▼
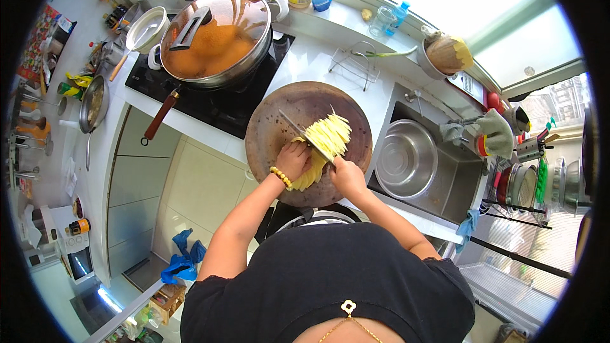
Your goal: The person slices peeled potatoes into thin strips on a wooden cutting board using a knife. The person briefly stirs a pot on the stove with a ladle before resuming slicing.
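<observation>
On a round wooden chopping board (pixel 271 109) lies a fan of pale yellow potato slices (pixel 312 174), with a heap of thin potato shreds (pixel 331 136) beyond it. My right hand (pixel 349 177) grips the handle of a kitchen knife (pixel 305 134), whose blade runs diagonally between the slices and the shreds. The handle is mostly hidden in my fist. Against the near side of the blade, my left hand (pixel 294 159) presses down on the slices with its fingers bent. A beaded bracelet (pixel 280 177) circles my left wrist.
Left of the board, a large lidded pan (pixel 214 43) stands on a black cooktop (pixel 228 109); a wooden handle (pixel 162 114) juts over the counter edge. The sink (pixel 457 190) at right holds a metal basin (pixel 406 159). A wire rack (pixel 355 64) stands behind the board.
</observation>
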`<state>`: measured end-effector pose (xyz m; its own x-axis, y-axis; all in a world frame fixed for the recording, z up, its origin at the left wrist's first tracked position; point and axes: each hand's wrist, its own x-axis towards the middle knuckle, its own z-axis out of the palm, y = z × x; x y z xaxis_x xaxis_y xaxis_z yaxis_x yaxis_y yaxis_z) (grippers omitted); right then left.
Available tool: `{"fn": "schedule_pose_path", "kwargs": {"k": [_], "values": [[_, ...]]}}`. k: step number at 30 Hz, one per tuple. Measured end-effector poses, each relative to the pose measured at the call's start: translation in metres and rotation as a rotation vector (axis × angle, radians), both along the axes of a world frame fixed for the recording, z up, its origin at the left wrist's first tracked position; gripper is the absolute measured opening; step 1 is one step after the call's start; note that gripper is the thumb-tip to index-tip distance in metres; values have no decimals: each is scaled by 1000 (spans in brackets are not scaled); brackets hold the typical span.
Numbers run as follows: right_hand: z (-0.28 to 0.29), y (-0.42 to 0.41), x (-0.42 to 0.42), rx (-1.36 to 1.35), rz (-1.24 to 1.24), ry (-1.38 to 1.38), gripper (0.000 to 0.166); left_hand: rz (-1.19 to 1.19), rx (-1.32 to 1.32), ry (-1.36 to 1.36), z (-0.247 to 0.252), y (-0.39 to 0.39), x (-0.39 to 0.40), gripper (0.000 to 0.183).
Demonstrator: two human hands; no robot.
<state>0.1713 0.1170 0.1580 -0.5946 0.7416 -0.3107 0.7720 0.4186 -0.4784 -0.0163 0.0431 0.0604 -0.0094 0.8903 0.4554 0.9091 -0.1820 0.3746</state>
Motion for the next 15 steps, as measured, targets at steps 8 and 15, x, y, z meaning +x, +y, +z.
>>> {"fn": "schedule_pose_path", "kwargs": {"k": [8,15], "values": [[-3,-5,-3,-6,-23,13,18,-16,44,0,-3,-1,-1,29],[-13,0,-2,-11,11,1,18,-33,-11,18,4,-3,-1,28]]}}
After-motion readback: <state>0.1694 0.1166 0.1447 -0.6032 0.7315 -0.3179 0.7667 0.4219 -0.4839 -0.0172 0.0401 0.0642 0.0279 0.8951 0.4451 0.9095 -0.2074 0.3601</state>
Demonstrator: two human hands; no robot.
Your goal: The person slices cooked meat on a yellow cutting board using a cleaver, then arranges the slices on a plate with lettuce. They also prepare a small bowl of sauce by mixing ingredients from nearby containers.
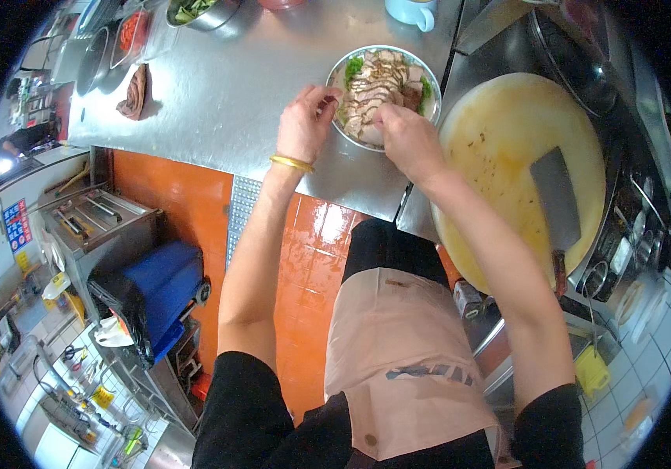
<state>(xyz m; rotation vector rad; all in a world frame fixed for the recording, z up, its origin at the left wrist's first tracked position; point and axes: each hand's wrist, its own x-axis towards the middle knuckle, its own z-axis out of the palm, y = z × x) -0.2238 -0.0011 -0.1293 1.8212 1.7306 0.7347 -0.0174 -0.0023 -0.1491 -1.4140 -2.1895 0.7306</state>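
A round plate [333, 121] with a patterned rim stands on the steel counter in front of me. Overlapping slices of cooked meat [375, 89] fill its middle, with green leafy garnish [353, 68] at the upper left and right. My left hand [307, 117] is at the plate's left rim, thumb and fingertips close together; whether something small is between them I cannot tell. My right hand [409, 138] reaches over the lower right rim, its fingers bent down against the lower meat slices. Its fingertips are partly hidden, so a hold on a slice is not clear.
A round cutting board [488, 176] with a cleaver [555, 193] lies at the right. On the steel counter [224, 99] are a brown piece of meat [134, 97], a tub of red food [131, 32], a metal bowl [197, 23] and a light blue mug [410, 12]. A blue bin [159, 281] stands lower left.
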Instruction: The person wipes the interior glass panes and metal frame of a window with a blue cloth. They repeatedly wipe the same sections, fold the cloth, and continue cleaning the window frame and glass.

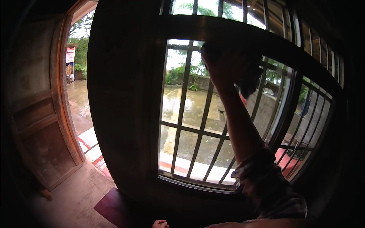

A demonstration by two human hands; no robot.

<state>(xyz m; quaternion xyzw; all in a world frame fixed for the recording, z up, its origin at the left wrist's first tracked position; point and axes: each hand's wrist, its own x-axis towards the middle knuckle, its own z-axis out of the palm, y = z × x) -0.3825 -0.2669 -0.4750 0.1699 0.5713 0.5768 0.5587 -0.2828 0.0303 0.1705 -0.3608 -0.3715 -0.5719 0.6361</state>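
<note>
Raised to the top of a barred window (199, 132), my right hand (221, 68) grips a dark cloth (251, 82). The cloth lies at or very near the pane by the upper frame, and part of it hangs down to the right of my wrist. Deep shadow hides my fingers and most of the cloth's outline. My right forearm crosses the window, its dark sleeve (265, 173) rolled up towards the elbow. At the bottom edge my left hand (160, 224) is only partly in view, with its fingers curled; whether it holds anything does not show.
An opened wooden door (37, 114) stands at the left beside a doorway. Below it lies a concrete floor (77, 193) with a dark red flat surface (109, 206). Through the window I see a wet courtyard (196, 102) and, lower right, a red surface (289, 162).
</note>
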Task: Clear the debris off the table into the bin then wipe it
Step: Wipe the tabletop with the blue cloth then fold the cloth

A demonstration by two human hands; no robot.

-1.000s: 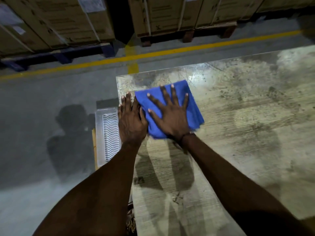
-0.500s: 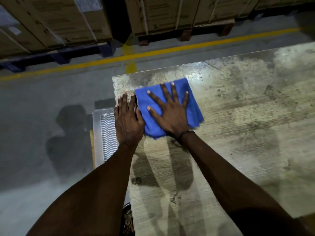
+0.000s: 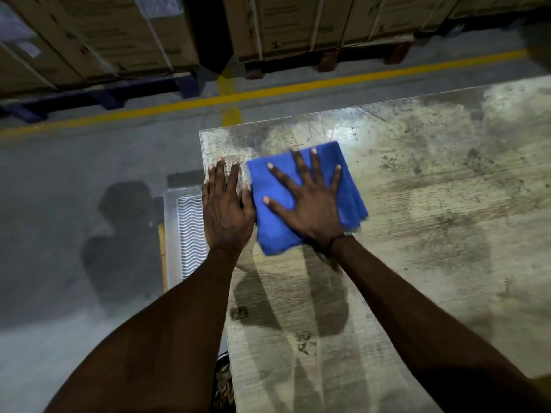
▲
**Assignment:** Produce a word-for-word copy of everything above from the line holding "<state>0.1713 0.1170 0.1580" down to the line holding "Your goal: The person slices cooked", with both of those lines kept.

**Result for this task:**
<state>0.1713 0.1170 0.1580 -0.5946 0.7416 -0.3107 0.7720 0.4186 -0.4784 -0.0163 0.0431 0.0604 -0.0094 0.8903 0.4554 0.9091 -0.1820 0.3746</state>
Motion for the next 15 steps, as measured, targets at steps 8 and 15, x, y, z meaning +x, +y, +z.
>>> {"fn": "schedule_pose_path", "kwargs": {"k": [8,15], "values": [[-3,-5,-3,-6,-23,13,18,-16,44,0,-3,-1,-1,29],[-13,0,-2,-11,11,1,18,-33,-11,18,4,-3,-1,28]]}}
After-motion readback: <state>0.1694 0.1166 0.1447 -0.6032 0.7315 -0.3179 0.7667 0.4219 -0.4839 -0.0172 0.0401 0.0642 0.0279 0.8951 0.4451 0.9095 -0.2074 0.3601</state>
Demonstrator: two human hands; no robot.
Your goal: The person slices cooked meat on a yellow cutting board using a cleaver, then arranges the slices on a plate with lettuce. They also prepare a small bowl of sauce by mixing ingredients from nearby containers.

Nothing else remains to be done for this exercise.